◆ Exercise requirements
Each word in the data below should be copied exactly; the images should not.

Start of Information provided

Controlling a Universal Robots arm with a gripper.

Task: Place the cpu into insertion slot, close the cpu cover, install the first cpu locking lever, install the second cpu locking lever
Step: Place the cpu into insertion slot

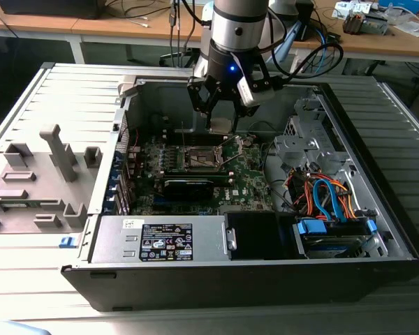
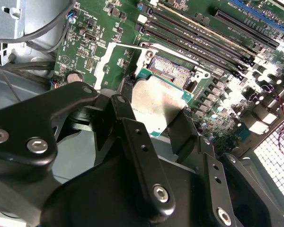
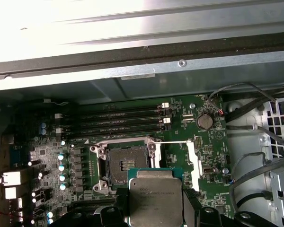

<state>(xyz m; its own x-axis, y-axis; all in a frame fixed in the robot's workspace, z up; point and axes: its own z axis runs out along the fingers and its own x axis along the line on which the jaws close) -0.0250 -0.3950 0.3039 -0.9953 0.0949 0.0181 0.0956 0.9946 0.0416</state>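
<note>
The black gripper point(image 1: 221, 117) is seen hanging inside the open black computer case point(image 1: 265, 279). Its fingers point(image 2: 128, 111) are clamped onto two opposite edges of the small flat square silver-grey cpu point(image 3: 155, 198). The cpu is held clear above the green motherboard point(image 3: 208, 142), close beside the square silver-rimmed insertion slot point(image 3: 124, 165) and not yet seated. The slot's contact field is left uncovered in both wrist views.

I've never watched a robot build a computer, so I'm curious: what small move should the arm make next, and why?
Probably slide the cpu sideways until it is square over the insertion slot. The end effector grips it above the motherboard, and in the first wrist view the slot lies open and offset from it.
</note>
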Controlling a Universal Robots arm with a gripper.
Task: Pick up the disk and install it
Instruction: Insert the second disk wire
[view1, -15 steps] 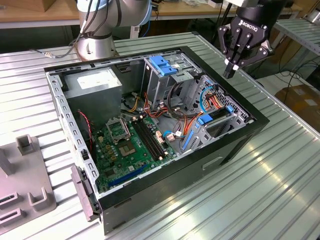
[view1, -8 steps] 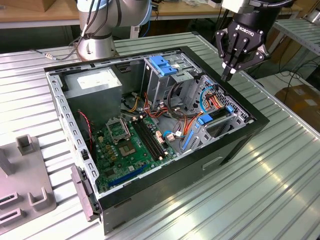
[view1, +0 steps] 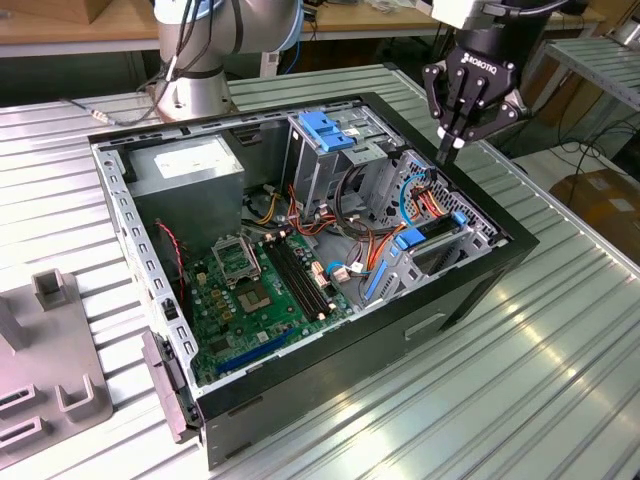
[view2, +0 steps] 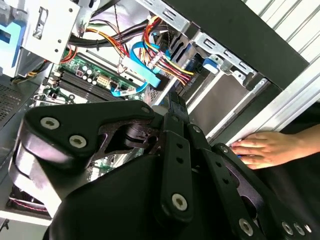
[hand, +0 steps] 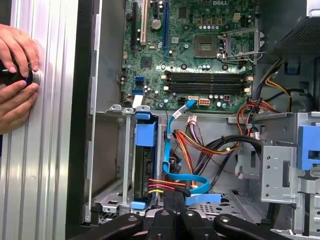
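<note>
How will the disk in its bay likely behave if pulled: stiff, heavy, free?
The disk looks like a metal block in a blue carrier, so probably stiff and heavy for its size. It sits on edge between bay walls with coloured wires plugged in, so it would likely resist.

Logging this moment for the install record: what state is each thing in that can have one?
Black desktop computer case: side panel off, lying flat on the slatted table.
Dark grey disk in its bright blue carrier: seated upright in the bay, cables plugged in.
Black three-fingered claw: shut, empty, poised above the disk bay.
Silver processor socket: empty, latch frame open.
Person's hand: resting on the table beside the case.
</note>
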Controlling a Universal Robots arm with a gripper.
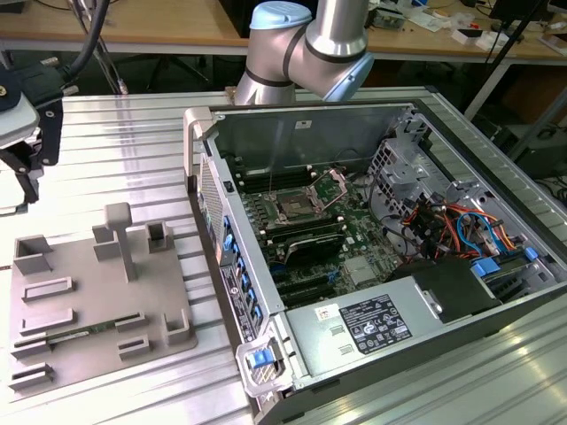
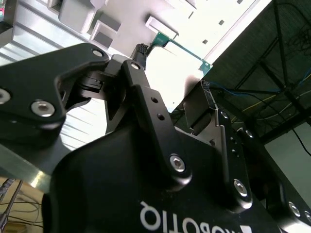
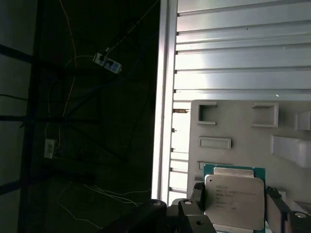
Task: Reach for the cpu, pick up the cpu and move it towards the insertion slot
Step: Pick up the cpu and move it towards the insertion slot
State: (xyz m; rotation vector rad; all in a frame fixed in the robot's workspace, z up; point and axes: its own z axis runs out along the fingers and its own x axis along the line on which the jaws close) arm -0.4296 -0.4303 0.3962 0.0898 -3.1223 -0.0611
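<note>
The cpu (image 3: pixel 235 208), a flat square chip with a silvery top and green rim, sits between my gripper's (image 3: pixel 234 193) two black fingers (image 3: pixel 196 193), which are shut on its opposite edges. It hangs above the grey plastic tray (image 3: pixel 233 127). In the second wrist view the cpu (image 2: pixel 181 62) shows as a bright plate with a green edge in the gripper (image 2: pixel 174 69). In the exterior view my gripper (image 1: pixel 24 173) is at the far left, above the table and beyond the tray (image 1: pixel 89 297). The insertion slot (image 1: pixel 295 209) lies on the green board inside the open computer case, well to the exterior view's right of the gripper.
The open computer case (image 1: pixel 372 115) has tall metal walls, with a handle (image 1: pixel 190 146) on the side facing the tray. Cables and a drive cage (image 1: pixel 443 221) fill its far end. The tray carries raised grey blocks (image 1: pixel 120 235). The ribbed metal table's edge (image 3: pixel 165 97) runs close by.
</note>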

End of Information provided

◆ Problem solution
Controlling a Universal Robots arm with a gripper.

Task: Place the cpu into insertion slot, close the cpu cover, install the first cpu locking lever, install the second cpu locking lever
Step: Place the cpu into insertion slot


<state>(xyz m; its own x-axis, y-axis; all in a frame fixed in the robot's workspace, z up; point and axes: its own z axis runs out along the fingers and its own x axis along the line on which the jaws close) -0.0250 -0.3950 0.3039 -0.9953 0.0949 0.0181 0.0956 0.9946 0.0416</state>
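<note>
The black gripper point(image 1: 221, 117) is seen hanging inside the open black computer case point(image 1: 265, 279). Its fingers point(image 2: 128, 111) are clamped onto two opposite edges of the small flat square silver-grey cpu point(image 3: 155, 198). The cpu is held clear above the green motherboard point(image 3: 208, 142), close beside the square silver-rimmed insertion slot point(image 3: 124, 165) and not yet seated. The slot's contact field is left uncovered in both wrist views.

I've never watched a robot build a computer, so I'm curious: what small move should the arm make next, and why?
Probably slide the cpu sideways until it is square over the insertion slot. The end effector grips it above the motherboard, and in the first wrist view the slot lies open and offset from it.
</note>
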Controlling a Universal Robots arm with a gripper.
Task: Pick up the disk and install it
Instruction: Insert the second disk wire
[view1, -15 steps] 
[view1, -8 steps] 
[view1, +0 steps] 
[view2, +0 steps] 
[hand, +0 steps] 
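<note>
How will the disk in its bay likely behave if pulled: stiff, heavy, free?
The disk looks like a metal block in a blue carrier, so probably stiff and heavy for its size. It sits on edge between bay walls with coloured wires plugged in, so it would likely resist.

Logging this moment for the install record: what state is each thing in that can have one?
Black desktop computer case: side panel off, lying flat on the slatted table.
Dark grey disk in its bright blue carrier: seated upright in the bay, cables plugged in.
Black three-fingered claw: shut, empty, poised above the disk bay.
Silver processor socket: empty, latch frame open.
Person's hand: resting on the table beside the case.
</note>
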Controlling a Universal Robots arm with a gripper.
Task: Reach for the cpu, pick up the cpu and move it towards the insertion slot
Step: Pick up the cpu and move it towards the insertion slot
State: (xyz m; rotation vector rad; all in a frame fixed in the robot's workspace, z up; point and axes: its own z axis runs out along the fingers and its own x axis along the line on which the jaws close) arm -0.4296 -0.4303 0.3962 0.0898 -3.1223 -0.0611
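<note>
The cpu (image 3: pixel 235 208), a flat square chip with a silvery top and green rim, sits between my gripper's (image 3: pixel 234 193) two black fingers (image 3: pixel 196 193), which are shut on its opposite edges. It hangs above the grey plastic tray (image 3: pixel 233 127). In the second wrist view the cpu (image 2: pixel 181 62) shows as a bright plate with a green edge in the gripper (image 2: pixel 174 69). In the exterior view my gripper (image 1: pixel 24 173) is at the far left, above the table and beyond the tray (image 1: pixel 89 297). The insertion slot (image 1: pixel 295 209) lies on the green board inside the open computer case, well to the exterior view's right of the gripper.
The open computer case (image 1: pixel 372 115) has tall metal walls, with a handle (image 1: pixel 190 146) on the side facing the tray. Cables and a drive cage (image 1: pixel 443 221) fill its far end. The tray carries raised grey blocks (image 1: pixel 120 235). The ribbed metal table's edge (image 3: pixel 165 97) runs close by.
</note>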

This response is complete, and nothing else is pending.